D’un côté, la gauche sociale-démocrate insiste sur les inégalités face au report de cet âge de départ, sans remettre en cause les 62 ans actuel. La candidate du PS argue par exemple que travailler plus longtemps « est une très mauvaise nouvelle pour les métiers extrêmement durs et mal payés » et veut « réinstaurer les critères de pénibilité » mis en place sous le quinquennat de François Hollande et supprimés par Emmanuel Macron. Chez EELV, on dénonce une « injustice fondamentale » dans les 10 ans de différence d’espérance de vie en bonne santé entre un ouvrier et un cadre. Yannick Jadot entend ainsi augmenter la fiscalité sur les droits de succession des « grandes fortunes » pour financer une politique de la dépendance, et notamment embaucher dans les Ehpad pour atteindre 1 accompagnant par pensionnaire.

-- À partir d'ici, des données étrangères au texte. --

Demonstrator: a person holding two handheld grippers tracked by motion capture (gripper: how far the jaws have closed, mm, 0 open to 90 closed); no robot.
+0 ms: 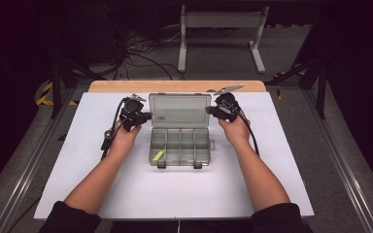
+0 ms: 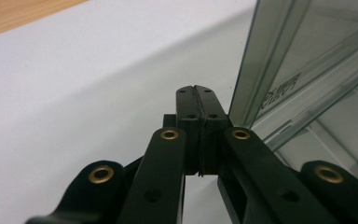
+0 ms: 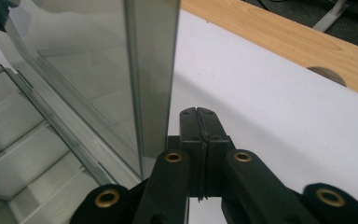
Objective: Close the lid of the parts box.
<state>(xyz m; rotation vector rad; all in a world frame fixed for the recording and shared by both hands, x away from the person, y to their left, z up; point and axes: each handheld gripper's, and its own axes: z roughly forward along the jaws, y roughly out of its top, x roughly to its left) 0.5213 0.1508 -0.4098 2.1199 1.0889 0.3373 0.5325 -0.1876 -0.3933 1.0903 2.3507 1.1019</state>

De l’autre, la gauche radicale n’est pas en désaccord sur les inégalités d’espérance de vie, ou la prise en compte de la pénibilité, mais défend un retour à un âge légal de départ à 60 ans, parce que « c’est possible » pour Fabien Roussel. « On entend que ce n’est pas possible, même chez une partie de la gauche. Ce n’était pas possible les congés payés en 1936, ce n’était pas possible la retraite à 60 ans et la 5ème semaine de congés payés en 1981 », poursuit le candidat communiste.

Les relations entre LFI et le PCF ne sont pas au beau fixe, mais sur la question des retraites, on se rappelle pourquoi les communistes ont fait campagne avec Jean-Luc Mélenchon en 2012 et en 2017. Éric Coquerel explique ainsi lui aussi qu’il est tout à fait possible de partir à 60 ans sans mettre en danger l’équilibre du régime des retraites : « Le Conseil d’Orientation des Retraites (COR) prévoit un rééquilibrage des comptes en 2042, aujourd’hui il manque 3 milliards d’euros par an. » Le député LFI de Seine-Saint-Denis déroule le programme de Jean-Luc Mélenchon, dans lequel la suppression des exonérations de cotisations ou l’égalité salariale homme / femme permettrait de financer un âge légal à 60 ans par l’augmentation des recettes de la Sécu et de la branche retraites. « Comment peut-on travailler jusqu’à 65 ans quand 1 million de personnes de plus de 60 ans sont au chômage ? » renchérit Fabien Roussel.

À droite, le report de l’âge légal à 64-65 ans est acté, sauf pour Marine Le Pen

Pour Damien Abad, représentant Valérie Pécresse ce jeudi devant la CFDT, on doit justement faire travailler les Français jusqu’à 65 ans « parce qu’il n’y a pas 36 solutions. » Le président du groupe LR à l’Assemblée nationale rejoint ainsi la nouvelle proposition d’Emmanuel Macron en affirmant que « nous devons reculer progressivement l’âge légal de départ à la retraite jusqu’à 65 ans, en fonction de l’espérance de vie. » Mais Damien Abad entend bien faire de Valérie Pécresse l’original et d’Emmanuel Macron la copie, puisque celui-ci a changé son fusil d’épaule depuis la réforme des retraites avortée en 2019-2020 : « J’ai vu que les retraites étaient d’actualité, que certains candidats prenaient des engagements qu’ils n’ont pas tenu quand ils étaient président. Nous, nous n’avons pas changé, nous ne croyons pas au système par points présenté par le gouvernement. » Pourtant, il reste difficile de voir exactement ce qui distingue les propositions d’Emmanuel Macron et de Valérie Pécresse sur ce point, puisqu’en contrepartie, Damien Abad explique lui aussi que sa candidate souhaite prendre en compte « les carrières longues et hachées. »

Valérie Pécresse propose aussi de permettre le « cumul emploi-retraite » et une « bonification trimestrielle » pour « celles et ceux qui s’engagent dans le milieu associatif. » Ils n’étaient pas présents ce jeudi, mais à l’extrême droite, Éric Zemmour défend un report de l’âge légal de départ à 64 ans. Marine Le Pen fait, elle, figure d’exception à la droite de l’échiquier politique, en proposant un âge de départ compris entre 60 et 62 ans, selon l’âge d’entrée dans la vie active, un amendement à son programme de 2017, qui comprenait encore la retraite à 60 ans. En tout état de cause, cet âge légal de départ qui avait agité le début du quinquennat se retrouve dorénavant au cœur de la campagne. De 60 à 65 ans, l’éventail est large, faites votre choix.